# Task
Copy out the data in full and exactly, passing over the pictures.

# Stored data
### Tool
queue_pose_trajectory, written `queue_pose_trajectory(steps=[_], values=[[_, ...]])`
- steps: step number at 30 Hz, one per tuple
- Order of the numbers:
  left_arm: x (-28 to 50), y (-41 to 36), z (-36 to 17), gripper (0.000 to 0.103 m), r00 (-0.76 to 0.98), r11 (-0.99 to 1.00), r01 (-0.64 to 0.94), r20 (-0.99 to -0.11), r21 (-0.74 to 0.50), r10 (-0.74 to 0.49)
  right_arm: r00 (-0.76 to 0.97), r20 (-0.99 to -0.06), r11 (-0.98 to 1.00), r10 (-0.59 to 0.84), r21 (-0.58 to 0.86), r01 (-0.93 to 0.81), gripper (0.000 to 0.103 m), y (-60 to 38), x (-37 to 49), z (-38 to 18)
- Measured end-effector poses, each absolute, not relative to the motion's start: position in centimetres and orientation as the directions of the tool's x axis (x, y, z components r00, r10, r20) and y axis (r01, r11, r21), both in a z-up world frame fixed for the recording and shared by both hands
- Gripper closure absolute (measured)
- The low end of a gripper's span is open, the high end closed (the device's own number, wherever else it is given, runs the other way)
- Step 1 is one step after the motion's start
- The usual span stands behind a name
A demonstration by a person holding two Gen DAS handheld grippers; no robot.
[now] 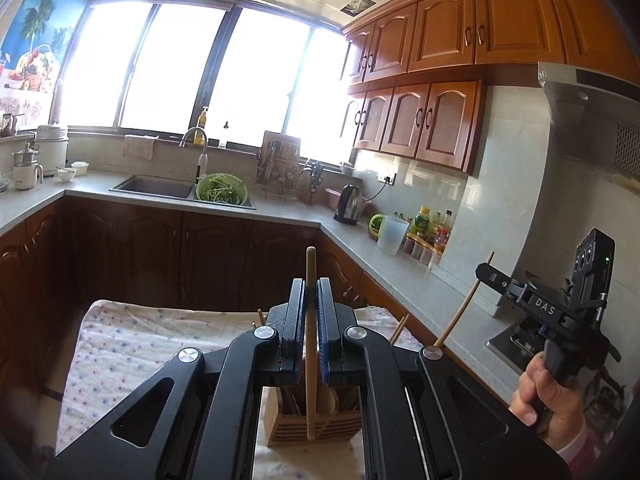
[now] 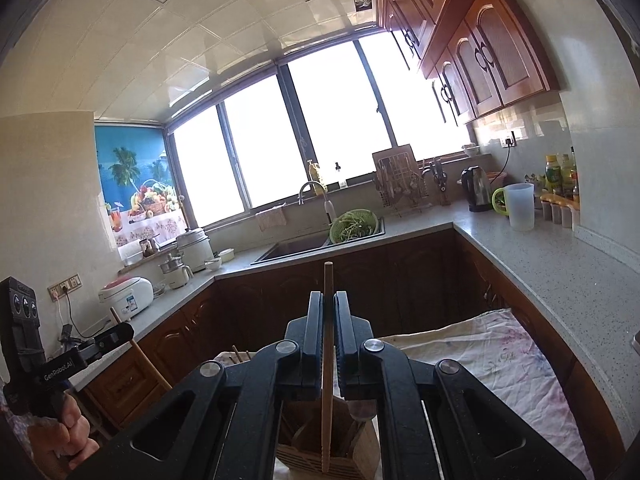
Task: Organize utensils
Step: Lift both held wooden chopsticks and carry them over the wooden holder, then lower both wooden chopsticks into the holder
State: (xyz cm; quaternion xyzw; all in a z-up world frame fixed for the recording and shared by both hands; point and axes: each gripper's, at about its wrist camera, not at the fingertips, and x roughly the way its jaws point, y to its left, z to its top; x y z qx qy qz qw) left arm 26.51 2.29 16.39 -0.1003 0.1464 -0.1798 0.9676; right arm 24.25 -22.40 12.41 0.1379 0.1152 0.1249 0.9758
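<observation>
My left gripper [image 1: 311,292] is shut on a thick wooden utensil handle [image 1: 310,344] that stands upright, its lower end in front of a slatted wooden utensil holder [image 1: 316,420]. My right gripper [image 2: 329,304] is shut on a thin wooden chopstick [image 2: 328,380] that hangs over the same holder [image 2: 320,456]. The right gripper also shows in the left wrist view [image 1: 486,270] with its chopstick [image 1: 460,312]. The left gripper shows in the right wrist view [image 2: 124,330]. More chopsticks [image 1: 398,328] poke up from the holder.
The holder stands on a dotted cloth [image 1: 132,344] over a small table. A grey L-shaped counter [image 1: 400,276] with a sink [image 1: 156,188], green colander [image 1: 222,188], kettle [image 1: 349,204], white jug [image 1: 392,234] and bottles [image 1: 428,224] lies behind and to the right.
</observation>
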Motion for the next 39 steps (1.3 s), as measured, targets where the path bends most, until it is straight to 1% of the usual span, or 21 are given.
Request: queue_pose_trajectory(steps=[8, 16, 29, 34, 39], values=[[30.0, 2.3, 15.2, 0.098, 0.899, 0.915, 0.294, -0.245, -0.278, -0.363, 0.950, -0.179, 0.936, 0.257, 0.292, -0.198, 0.098, -22.2, 26.6, 12.2], [32.3, 1.9, 11.9, 0.098, 0.898, 0.918, 0.252, -0.279, -0.306, -0.339, 0.945, -0.207, 0.935, 0.252, 0.303, -0.183, 0.098, -21.9, 28.0, 9.7], [32.8, 0.9, 7.4, 0.098, 0.880, 0.928, 0.225, -0.347, -0.296, -0.324, 0.918, -0.286, 0.917, 0.274, 0.364, -0.161, 0.098, -22.1, 28.9, 4.1], [32.9, 0.4, 6.3, 0.098, 0.866, 0.931, 0.223, -0.379, -0.290, -0.326, 0.911, -0.301, 0.916, 0.280, 0.367, -0.161, 0.098, -21.9, 28.9, 2.8], [33.0, 0.2, 6.3, 0.098, 0.866, 0.931, 0.217, -0.381, -0.295, -0.323, 0.909, -0.307, 0.914, 0.280, 0.376, -0.154, 0.098, -22.3, 28.9, 2.7]])
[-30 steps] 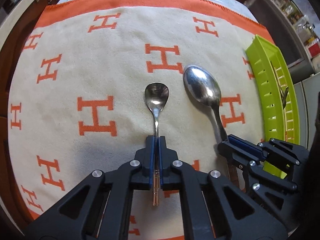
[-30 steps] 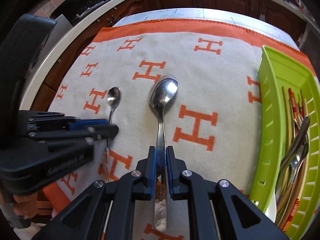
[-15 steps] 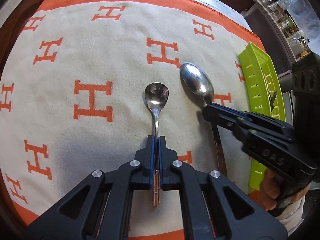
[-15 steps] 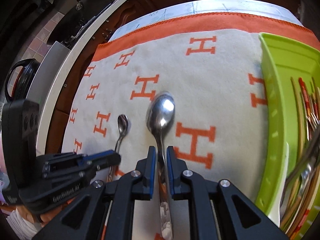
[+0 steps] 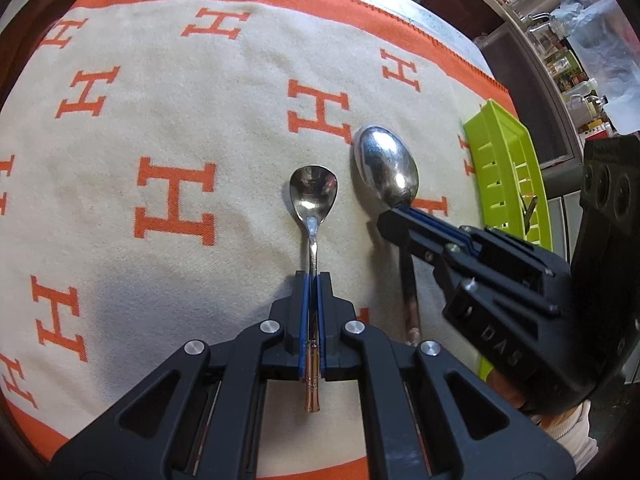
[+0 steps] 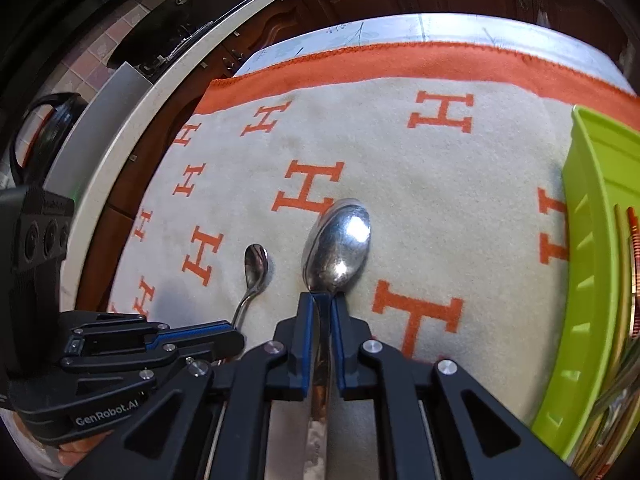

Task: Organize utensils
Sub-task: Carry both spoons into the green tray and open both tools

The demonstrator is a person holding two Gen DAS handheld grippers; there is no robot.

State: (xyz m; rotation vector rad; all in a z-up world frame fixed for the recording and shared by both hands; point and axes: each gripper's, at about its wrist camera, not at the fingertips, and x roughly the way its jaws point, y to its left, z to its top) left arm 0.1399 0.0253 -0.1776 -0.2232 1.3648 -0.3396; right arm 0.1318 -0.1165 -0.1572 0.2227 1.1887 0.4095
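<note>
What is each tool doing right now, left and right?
Left tool: closed on the small spoon.
Right tool: closed around the big spoon, at its neck.

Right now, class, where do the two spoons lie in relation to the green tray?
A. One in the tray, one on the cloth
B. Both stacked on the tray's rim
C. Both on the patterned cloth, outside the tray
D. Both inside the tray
C: the small spoon and the large spoon lie side by side on the patterned cloth, with the green tray off to one side holding other utensils.
</note>
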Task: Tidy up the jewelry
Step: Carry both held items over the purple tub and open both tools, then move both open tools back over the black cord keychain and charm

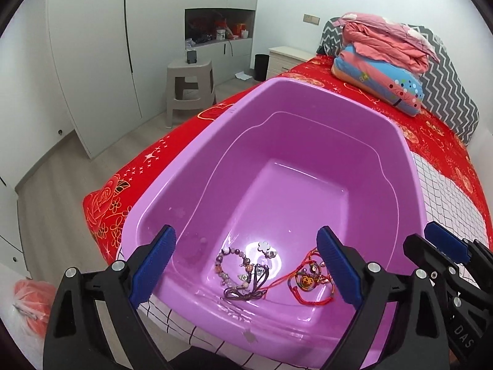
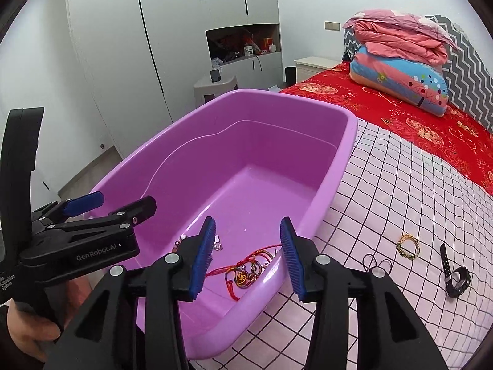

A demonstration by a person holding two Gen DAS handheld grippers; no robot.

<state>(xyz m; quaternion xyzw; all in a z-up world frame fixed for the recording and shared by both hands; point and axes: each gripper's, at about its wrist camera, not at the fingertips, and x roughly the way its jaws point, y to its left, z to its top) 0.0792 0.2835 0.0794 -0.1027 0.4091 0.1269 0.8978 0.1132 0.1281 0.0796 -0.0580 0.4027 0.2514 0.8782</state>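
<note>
A purple plastic tub (image 1: 277, 98) stands on the bed. On its floor lie a beaded bracelet with dark cord (image 1: 240, 268) and a red string bracelet with a gold charm (image 1: 308, 280). My left gripper (image 1: 246, 240) hangs over the tub's near end, jaws wide open and empty, the jewelry lying loose below them. My right gripper (image 2: 248, 225) hovers beside it over the red string bracelet (image 2: 246, 274), jaws partly open with nothing pressed between the pads. On the checked cover to the right of the tub (image 2: 348, 141) lie a gold bracelet (image 2: 408, 245), a black watch (image 2: 456, 274) and thin black loops (image 2: 376, 262).
Folded pink and blue bedding (image 2: 400, 71) is stacked at the head of the red bed. A grey stool (image 1: 189, 89) and white wardrobes stand past the bed's left edge. The left gripper (image 2: 128, 200) shows at the left of the right wrist view.
</note>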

# Solution to this problem
### Tool
queue_pose_trajectory, written `queue_pose_trajectory(steps=[_], values=[[_, ...]])`
- steps: step number at 30 Hz, one per tuple
- Order of the numbers:
  left_arm: x (-28 to 50), y (-41 to 36), z (-36 to 17), gripper (0.000 to 0.103 m), r00 (-0.76 to 0.98), r11 (-0.99 to 1.00), r01 (-0.64 to 0.94), r20 (-0.99 to -0.11), r21 (-0.74 to 0.50), r10 (-0.74 to 0.49)
  right_arm: r00 (-0.76 to 0.97), r20 (-0.99 to -0.06), r11 (-0.98 to 1.00), r10 (-0.59 to 0.84), r21 (-0.58 to 0.86), r01 (-0.93 to 0.81), gripper (0.000 to 0.103 m), y (-60 to 38), x (-37 to 49), z (-38 to 18)
- Measured end-effector poses, each absolute, not relative to the motion's start: position in centimetres and orientation as the directions of the tool's x axis (x, y, z components r00, r10, r20) and y axis (r01, r11, r21), both in a z-up world frame fixed for the recording and shared by both hands
- Gripper closure absolute (measured)
- The low end of a gripper's span is open, the high end closed (the device's own number, wherever else it is given, runs the other way)
- Step 1 is one step after the motion's start
- The usual span stands behind a name
A demonstration by a person holding two Gen DAS handheld grippers; no robot.
[now] 
[now] 
Task: Organize utensils
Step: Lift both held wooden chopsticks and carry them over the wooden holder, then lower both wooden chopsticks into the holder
State: (xyz cm; quaternion xyzw; all in a z-up world frame fixed for the recording and shared by both hands; point and axes: each gripper's, at about its wrist camera, not at the fingertips, and x roughly the way its jaws point, y to its left, z to its top; x y z qx qy qz qw) left arm 26.51 2.29 16.39 -0.1003 0.1464 -0.1798 0.9676; right arm 24.25 -22.40 12.41 0.1379 0.1152 0.1249 0.9758
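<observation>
My left gripper [image 1: 311,292] is shut on a thick wooden utensil handle [image 1: 310,344] that stands upright, its lower end in front of a slatted wooden utensil holder [image 1: 316,420]. My right gripper [image 2: 329,304] is shut on a thin wooden chopstick [image 2: 328,380] that hangs over the same holder [image 2: 320,456]. The right gripper also shows in the left wrist view [image 1: 486,270] with its chopstick [image 1: 460,312]. The left gripper shows in the right wrist view [image 2: 124,330]. More chopsticks [image 1: 398,328] poke up from the holder.
The holder stands on a dotted cloth [image 1: 132,344] over a small table. A grey L-shaped counter [image 1: 400,276] with a sink [image 1: 156,188], green colander [image 1: 222,188], kettle [image 1: 349,204], white jug [image 1: 392,234] and bottles [image 1: 428,224] lies behind and to the right.
</observation>
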Motion for the next 39 steps (1.3 s), as measured, targets where the path bends most, until it is straight to 1% of the usual span, or 21 are given.
Request: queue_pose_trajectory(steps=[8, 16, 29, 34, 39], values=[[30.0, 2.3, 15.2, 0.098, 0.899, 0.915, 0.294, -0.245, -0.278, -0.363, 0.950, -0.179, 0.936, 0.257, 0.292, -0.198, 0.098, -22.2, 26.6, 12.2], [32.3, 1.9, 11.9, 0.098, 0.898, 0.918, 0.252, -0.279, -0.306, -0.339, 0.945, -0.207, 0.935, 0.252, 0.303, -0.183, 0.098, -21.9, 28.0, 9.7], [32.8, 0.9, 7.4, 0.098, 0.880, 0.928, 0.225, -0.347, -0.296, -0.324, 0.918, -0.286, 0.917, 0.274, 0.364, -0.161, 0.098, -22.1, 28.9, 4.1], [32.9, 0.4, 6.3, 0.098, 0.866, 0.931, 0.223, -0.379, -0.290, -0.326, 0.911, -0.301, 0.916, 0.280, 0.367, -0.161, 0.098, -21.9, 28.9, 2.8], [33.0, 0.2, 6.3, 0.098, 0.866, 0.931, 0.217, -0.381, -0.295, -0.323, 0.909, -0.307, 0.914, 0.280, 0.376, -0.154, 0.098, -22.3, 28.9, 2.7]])
[-30 steps] 
[-30 steps] 
[-15 steps] 
[-15 steps] 
[+0 steps] 
[+0 steps] 

Task: Organize utensils
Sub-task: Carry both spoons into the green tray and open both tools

The demonstrator is a person holding two Gen DAS handheld grippers; there is no robot.

State: (xyz m; rotation vector rad; all in a z-up world frame fixed for the recording and shared by both hands; point and axes: each gripper's, at about its wrist camera, not at the fingertips, and x roughly the way its jaws point, y to its left, z to its top) left arm 0.1399 0.0253 -0.1776 -0.2232 1.3648 -0.3396; right arm 0.1318 -0.1165 -0.1572 0.2227 1.1887 0.4095
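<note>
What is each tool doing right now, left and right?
Left tool: closed on the small spoon.
Right tool: closed around the big spoon, at its neck.

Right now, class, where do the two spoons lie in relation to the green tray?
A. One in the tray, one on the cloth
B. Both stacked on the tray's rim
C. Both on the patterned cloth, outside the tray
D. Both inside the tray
C: the small spoon and the large spoon lie side by side on the patterned cloth, with the green tray off to one side holding other utensils.
</note>
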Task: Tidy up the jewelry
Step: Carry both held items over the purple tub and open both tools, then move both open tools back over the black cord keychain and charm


A demonstration by a person holding two Gen DAS handheld grippers; no robot.

<state>(xyz m; quaternion xyzw; all in a z-up world frame fixed for the recording and shared by both hands; point and axes: each gripper's, at about its wrist camera, not at the fingertips, and x roughly the way its jaws point, y to its left, z to its top) 0.0792 0.2835 0.0794 -0.1027 0.4091 0.1269 0.8978 0.1132 0.1281 0.0796 -0.0580 0.4027 0.2514 0.8782</state>
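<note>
A purple plastic tub (image 1: 277, 98) stands on the bed. On its floor lie a beaded bracelet with dark cord (image 1: 240, 268) and a red string bracelet with a gold charm (image 1: 308, 280). My left gripper (image 1: 246, 240) hangs over the tub's near end, jaws wide open and empty, the jewelry lying loose below them. My right gripper (image 2: 248, 225) hovers beside it over the red string bracelet (image 2: 246, 274), jaws partly open with nothing pressed between the pads. On the checked cover to the right of the tub (image 2: 348, 141) lie a gold bracelet (image 2: 408, 245), a black watch (image 2: 456, 274) and thin black loops (image 2: 376, 262).
Folded pink and blue bedding (image 2: 400, 71) is stacked at the head of the red bed. A grey stool (image 1: 189, 89) and white wardrobes stand past the bed's left edge. The left gripper (image 2: 128, 200) shows at the left of the right wrist view.
</note>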

No more is needed for this answer.